How to complete this task - From the data below, repeat exactly the lines from the line with "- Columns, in" to the line with "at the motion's", both included.

The data -
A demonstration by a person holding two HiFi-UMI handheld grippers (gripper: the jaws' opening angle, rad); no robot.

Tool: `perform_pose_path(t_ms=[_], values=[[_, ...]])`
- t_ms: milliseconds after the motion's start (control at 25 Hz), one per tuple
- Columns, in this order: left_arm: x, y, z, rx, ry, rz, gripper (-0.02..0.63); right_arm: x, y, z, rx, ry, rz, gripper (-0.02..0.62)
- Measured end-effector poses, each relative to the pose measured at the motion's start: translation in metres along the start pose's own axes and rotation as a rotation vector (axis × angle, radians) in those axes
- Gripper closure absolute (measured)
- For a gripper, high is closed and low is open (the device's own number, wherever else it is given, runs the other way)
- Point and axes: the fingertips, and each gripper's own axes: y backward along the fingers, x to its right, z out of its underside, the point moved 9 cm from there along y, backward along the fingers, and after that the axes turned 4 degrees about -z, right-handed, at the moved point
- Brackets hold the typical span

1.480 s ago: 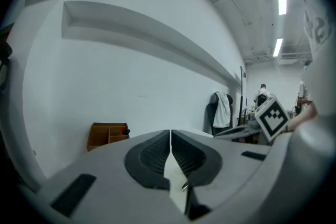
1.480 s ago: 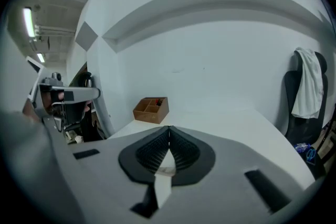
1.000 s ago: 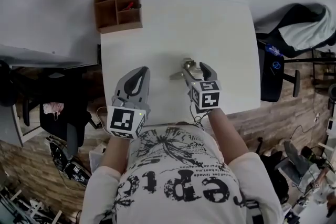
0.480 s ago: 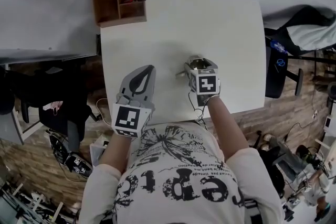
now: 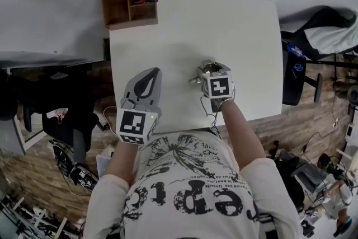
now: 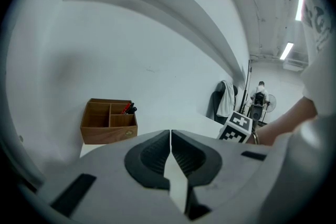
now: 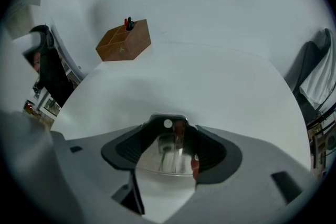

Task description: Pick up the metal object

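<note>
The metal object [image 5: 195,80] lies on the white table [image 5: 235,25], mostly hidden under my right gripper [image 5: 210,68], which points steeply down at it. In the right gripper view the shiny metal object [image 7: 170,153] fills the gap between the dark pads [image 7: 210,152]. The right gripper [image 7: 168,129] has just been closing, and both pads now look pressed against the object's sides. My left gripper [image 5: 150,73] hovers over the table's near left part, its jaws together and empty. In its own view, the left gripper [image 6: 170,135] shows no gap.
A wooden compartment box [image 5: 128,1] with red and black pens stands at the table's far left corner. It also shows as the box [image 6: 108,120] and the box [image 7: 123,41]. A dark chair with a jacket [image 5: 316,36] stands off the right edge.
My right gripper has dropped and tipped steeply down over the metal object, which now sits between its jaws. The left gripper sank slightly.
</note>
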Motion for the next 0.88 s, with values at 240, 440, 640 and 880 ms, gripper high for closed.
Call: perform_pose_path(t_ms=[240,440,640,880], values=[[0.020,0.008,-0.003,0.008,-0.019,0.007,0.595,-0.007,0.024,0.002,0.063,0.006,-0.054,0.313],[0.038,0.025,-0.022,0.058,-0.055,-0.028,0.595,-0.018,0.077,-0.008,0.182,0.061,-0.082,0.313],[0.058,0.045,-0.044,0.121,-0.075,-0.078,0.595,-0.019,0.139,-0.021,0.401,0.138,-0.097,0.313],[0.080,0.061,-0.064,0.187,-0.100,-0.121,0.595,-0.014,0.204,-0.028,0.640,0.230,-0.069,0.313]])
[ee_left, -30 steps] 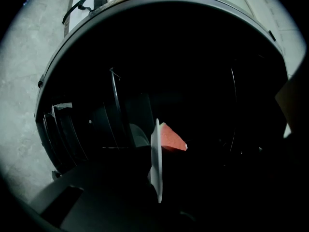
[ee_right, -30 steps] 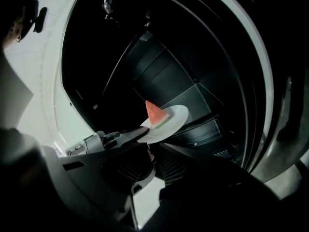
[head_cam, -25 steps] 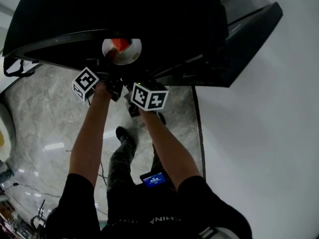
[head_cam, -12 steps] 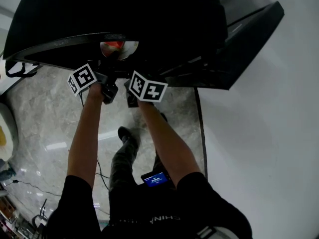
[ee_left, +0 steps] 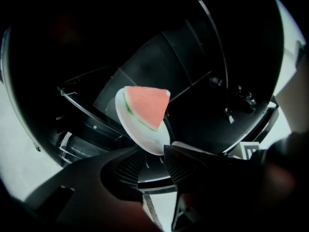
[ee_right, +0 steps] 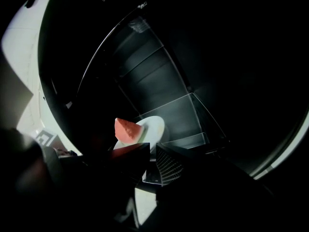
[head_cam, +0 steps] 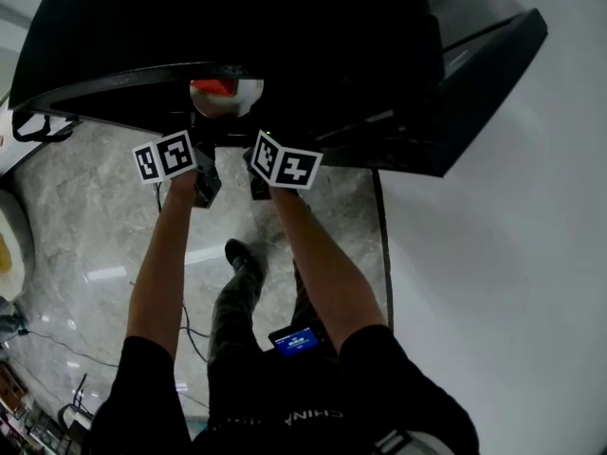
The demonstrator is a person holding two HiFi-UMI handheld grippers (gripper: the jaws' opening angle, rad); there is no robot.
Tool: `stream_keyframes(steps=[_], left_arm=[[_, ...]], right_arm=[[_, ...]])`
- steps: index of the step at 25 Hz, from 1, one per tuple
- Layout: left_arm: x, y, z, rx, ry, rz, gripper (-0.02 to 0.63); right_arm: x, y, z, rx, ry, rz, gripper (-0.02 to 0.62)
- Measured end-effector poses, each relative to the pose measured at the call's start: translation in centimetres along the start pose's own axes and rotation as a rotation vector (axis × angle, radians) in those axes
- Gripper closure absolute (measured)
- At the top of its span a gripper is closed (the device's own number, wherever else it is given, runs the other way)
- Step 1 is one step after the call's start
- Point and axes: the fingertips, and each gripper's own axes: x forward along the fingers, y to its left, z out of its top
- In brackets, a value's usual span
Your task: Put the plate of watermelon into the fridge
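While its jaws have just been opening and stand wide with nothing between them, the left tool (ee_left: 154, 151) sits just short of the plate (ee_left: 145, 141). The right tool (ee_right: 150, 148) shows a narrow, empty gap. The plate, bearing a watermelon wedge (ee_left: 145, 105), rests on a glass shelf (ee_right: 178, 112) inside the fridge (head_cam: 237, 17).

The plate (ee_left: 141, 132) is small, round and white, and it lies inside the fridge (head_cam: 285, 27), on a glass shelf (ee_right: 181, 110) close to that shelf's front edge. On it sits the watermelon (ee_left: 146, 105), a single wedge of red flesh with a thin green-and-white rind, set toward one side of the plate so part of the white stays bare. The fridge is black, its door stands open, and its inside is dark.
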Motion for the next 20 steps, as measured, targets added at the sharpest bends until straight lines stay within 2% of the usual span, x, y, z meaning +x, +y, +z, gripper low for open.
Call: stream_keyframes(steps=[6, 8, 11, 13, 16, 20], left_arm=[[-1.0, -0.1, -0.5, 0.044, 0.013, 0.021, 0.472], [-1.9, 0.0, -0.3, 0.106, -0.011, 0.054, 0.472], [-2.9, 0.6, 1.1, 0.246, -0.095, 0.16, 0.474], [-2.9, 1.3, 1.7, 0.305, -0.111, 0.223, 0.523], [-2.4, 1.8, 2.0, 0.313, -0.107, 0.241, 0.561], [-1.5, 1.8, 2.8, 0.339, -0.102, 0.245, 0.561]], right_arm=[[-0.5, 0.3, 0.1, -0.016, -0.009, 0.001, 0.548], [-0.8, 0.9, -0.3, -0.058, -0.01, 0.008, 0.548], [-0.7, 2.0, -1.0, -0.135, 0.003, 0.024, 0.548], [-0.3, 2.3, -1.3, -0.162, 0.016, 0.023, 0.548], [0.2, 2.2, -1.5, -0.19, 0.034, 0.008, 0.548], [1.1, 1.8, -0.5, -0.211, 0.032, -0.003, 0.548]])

Task result -
- Columns, in this order: left_arm: x, y, z, rx, ry, rz, gripper (-0.02..0.63); right_arm: x, y, z, rx, ry, rz, gripper (-0.02..0.62)
- Measured end-effector poses, each relative to the pose measured at the motion's start: translation in metres along the start pose's own axes and rotation as a rotation vector (axis × angle, radians) in those axes

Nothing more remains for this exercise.